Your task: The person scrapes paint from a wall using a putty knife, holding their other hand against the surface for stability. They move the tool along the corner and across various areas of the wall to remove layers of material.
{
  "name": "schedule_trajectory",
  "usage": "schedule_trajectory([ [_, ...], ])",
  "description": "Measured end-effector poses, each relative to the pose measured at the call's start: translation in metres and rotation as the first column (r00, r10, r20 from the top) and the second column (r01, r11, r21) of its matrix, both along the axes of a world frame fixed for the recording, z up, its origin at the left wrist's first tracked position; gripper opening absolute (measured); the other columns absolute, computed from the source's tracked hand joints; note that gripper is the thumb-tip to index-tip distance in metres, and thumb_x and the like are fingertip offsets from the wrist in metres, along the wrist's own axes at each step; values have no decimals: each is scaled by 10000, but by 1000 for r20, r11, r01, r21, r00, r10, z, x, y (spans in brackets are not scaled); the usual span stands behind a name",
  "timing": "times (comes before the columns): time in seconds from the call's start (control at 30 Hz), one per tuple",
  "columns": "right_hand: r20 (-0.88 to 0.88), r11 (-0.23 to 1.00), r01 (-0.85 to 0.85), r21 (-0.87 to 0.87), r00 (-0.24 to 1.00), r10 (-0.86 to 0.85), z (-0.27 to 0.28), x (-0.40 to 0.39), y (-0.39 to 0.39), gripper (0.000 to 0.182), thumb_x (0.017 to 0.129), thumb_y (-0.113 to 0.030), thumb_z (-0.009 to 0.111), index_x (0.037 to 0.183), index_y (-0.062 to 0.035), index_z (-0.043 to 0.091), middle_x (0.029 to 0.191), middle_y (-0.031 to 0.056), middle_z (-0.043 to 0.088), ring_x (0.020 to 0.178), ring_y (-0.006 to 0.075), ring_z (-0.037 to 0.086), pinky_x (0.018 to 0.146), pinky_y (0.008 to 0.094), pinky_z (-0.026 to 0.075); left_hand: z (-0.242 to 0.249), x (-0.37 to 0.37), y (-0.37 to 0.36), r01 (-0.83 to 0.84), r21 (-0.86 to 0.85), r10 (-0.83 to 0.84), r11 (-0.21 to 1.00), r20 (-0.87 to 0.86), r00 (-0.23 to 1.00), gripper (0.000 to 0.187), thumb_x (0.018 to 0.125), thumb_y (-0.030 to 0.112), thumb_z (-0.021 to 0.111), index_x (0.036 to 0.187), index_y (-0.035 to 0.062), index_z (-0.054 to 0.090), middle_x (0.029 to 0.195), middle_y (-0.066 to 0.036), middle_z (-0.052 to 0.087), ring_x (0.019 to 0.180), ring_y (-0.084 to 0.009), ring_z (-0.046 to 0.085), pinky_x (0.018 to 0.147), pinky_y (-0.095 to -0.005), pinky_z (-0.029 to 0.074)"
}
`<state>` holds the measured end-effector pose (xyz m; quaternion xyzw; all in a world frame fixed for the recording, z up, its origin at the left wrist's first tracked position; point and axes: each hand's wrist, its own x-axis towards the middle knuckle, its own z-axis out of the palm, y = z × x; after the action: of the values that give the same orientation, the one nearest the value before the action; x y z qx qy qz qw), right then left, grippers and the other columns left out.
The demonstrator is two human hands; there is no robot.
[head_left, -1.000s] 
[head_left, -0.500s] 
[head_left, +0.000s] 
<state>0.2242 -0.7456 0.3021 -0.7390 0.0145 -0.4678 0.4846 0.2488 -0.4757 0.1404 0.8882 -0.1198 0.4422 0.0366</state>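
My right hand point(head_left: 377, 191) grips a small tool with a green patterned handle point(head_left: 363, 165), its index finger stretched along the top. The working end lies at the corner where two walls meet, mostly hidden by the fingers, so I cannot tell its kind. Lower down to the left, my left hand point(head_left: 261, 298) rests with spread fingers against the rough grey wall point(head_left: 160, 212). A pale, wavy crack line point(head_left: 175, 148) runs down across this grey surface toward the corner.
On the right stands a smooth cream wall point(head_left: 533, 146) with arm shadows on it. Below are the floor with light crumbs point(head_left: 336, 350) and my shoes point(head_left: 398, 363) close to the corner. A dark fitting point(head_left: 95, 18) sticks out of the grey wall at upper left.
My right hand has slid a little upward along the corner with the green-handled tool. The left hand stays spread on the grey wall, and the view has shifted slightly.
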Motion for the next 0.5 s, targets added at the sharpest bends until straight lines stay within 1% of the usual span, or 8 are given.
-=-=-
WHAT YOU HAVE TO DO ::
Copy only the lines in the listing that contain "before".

RESPONSE FOR THIS EXERCISE ::
  "timing": "times (comes before the columns): time in seconds from the call's start (control at 30 Hz), one per tuple",
`<state>` holds the measured end-effector pose (xyz m; quaternion xyzw; all in a world frame fixed for the recording, z up, its origin at the left wrist's first tracked position; point and axes: each hand's wrist, its own x-axis towards the middle knuckle, its own z-axis out of the palm, y = z × x; after the action: of the values that give the same orientation, the one nearest the value before the action; x y z qx qy qz qw), right then left, grippers and the other columns left out.

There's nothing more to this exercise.